They can be delivered with a sense of humor. You know, you can say, I have a great time with you. You know, hanging out with you is the best. I just don’t get the impression that you’re that serious right now, or that you’re being that intentional in your dating life right now. Someone might be trying to take you home on the second date or the first date, and you don’t want to do that because it’s too fast for you.

 

You don’t have to say, you don’t really think you could take me home on the first date, do you? You can say, as gorgeous as you are. I just don’t move that fast. And this is what I call the bliss point of standards and communication. The food industry has a time called the bliss point for the optimal level of salty and sweet.

 

That makes you keep wanting more of something, right? Think Nutella. Think kettle corn. You can’t get enough of it. You don’t get satiated in it because of that ratio of salty to sweet. Well, there is an optimal ratio of salty and sweet that makes someone keep wanting more of you. If you know how to communicate in that way to that effect.

 

Standards is a language. It’s a language we need to learn, and we’re going to need it all the time in our lives. You are only one text or one day away from needing to know how to communicate your value the right way.

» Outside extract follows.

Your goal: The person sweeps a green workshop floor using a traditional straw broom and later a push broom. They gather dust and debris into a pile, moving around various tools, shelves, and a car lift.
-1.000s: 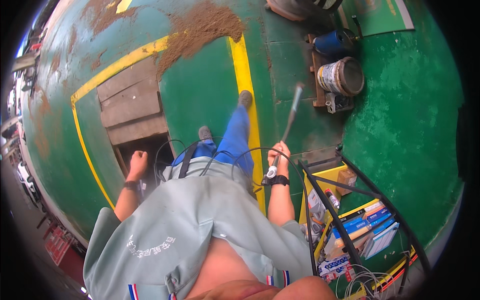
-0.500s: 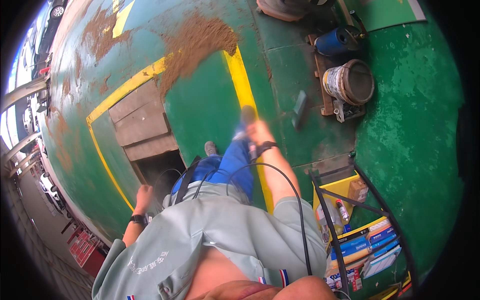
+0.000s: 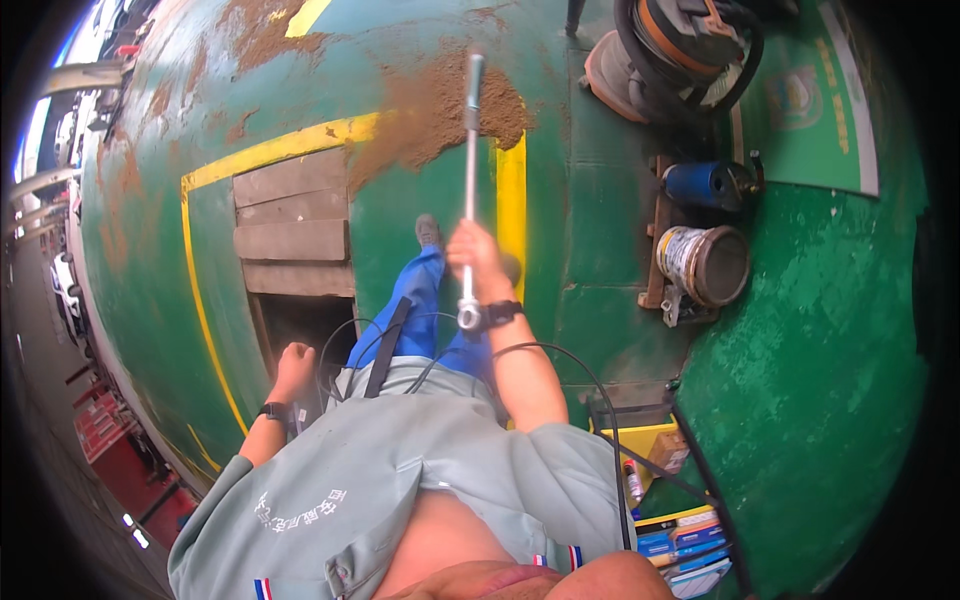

If you want my help with that, Matthew AI can be that for you and helping you troubleshoot how to react, what to say, and how to read a situation when it comes up.

 

I don’t want you to get to the next one and be like, what should I do? I want you to have this tool at your fingertips. You can try it at AskMH.com. And if you get there and you love it, take me up on the Black Friday offer of two weeks for free as a trial. While it’s available for Black Friday until December the 3rd.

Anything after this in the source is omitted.